College of Engineering, Computing and Applied Sciences

International conference will shine a light on Clemson University’s strength in artificial intelligence


A Clemson University computer engineer and two of his Ph.D. students will have a chance to showcase their strength in artificial intelligence when researchers, practitioners, scientists and engineers from around the world gather for a major conference.

Yingjie Lao, an assistant professor, and students Joseph Clements and Bingyin Zhao, have altogether had three papers accepted to the 36th AAAI Conference on Artificial Intelligence.

Dr. Yingjie Lao (far right) works with Ph.D. students Joseph Clements (middle) and Bingyin Zhao.

Of the 9,020 papers reviewed, 15% were accepted to the conference.

All three of the Lao-group papers focus on enhancing security in artificial intelligence, an ever-growing important topic in AI research and applications.

Lao said the papers were a result of the research he and his team conducted as part of his CAREER award from the National Science Foundation.

“It shows our work is recognized by the community and that the reviewers like our work and think it is interesting and novel,” Lao said. “We hope our work can help improve the robustness and security for next-generation AI technologies.”
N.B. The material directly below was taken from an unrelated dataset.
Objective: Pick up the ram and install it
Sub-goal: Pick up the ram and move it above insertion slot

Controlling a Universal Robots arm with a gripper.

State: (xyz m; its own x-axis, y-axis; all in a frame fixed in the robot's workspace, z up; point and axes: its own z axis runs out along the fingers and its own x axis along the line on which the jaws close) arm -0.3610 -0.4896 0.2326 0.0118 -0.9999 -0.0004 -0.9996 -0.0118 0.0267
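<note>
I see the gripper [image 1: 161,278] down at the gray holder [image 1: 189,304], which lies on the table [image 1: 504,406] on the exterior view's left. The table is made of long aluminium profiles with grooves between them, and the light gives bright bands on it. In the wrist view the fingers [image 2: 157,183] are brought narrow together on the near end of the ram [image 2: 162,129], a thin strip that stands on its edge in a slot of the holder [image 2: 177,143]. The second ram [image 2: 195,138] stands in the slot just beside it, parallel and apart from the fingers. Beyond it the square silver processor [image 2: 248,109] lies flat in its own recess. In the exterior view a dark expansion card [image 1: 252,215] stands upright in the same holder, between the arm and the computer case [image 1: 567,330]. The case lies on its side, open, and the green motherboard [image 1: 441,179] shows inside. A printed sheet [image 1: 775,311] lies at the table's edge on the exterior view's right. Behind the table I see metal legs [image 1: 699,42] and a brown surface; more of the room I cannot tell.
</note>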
The papers and their authors are:

“DeepHardMark: Towards Watermarking Neural Network Hardware,” Clements and Lao

“CLPA: Clean-Label Poisoning Availability Attacks Using Generative Adversarial Nets,” Zhao and Lao

“DeepAuth: A DNN Authentication Framework by Model-Unique and Fragile Signature Embedding,” Lao and three from Baidu Research USA

Hai Xiao, chair of the Holcombe Department of Electrical and Computer Engineering, said the acceptance of the three papers helps draw attention to the high level of scholarship that Lao brings to the department.
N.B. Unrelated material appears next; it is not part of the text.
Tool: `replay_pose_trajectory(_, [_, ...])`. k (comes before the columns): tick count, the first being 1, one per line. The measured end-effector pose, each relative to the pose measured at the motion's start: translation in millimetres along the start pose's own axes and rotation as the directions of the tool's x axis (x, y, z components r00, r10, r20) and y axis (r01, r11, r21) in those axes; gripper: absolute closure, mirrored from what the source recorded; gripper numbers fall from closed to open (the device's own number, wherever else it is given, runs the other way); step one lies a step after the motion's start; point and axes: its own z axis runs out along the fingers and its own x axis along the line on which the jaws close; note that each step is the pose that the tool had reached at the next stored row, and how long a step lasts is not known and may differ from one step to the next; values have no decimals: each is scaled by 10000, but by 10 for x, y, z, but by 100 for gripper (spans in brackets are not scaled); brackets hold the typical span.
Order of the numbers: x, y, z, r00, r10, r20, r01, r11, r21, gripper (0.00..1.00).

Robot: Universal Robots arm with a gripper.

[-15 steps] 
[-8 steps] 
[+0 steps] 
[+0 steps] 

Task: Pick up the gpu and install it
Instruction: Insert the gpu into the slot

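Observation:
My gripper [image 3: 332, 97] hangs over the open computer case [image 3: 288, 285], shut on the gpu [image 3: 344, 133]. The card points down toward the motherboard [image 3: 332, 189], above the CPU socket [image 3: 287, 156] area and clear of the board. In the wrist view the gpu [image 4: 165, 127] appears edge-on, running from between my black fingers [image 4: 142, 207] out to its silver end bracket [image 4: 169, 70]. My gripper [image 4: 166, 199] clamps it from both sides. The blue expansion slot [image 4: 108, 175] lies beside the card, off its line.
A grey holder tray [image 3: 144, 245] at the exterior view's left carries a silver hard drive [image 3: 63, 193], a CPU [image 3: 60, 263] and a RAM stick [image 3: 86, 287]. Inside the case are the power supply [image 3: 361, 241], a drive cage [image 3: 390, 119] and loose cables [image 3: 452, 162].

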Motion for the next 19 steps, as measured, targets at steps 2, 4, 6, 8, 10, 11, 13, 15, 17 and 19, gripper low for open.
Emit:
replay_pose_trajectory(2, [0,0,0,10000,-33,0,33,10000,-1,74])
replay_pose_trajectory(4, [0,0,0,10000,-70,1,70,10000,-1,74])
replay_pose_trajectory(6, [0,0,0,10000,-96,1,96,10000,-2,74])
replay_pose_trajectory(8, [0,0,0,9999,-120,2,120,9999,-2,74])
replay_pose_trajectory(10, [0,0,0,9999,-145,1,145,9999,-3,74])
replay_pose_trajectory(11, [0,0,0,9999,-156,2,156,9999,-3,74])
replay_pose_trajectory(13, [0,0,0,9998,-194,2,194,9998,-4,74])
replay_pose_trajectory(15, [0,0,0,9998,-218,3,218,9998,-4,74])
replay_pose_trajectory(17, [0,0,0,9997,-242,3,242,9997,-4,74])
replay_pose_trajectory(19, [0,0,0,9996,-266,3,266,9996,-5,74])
“Dr. Lao and his students will have a chance to share their knowledge with some of the international community’s leading AI scholars,” Xiao said. “It’s a well-deserved honor and a unique opportunity to raise Clemson’s global reputation in the fast-growing field of artificial intelligence.”

The conference, set for Feb. 22-March 1, is sponsored by the Association for the Advancement of Artificial Intelligence and “promotes theoretical and applied AI research as well as intellectual interchange among researchers and practitioners,” according to the conference website.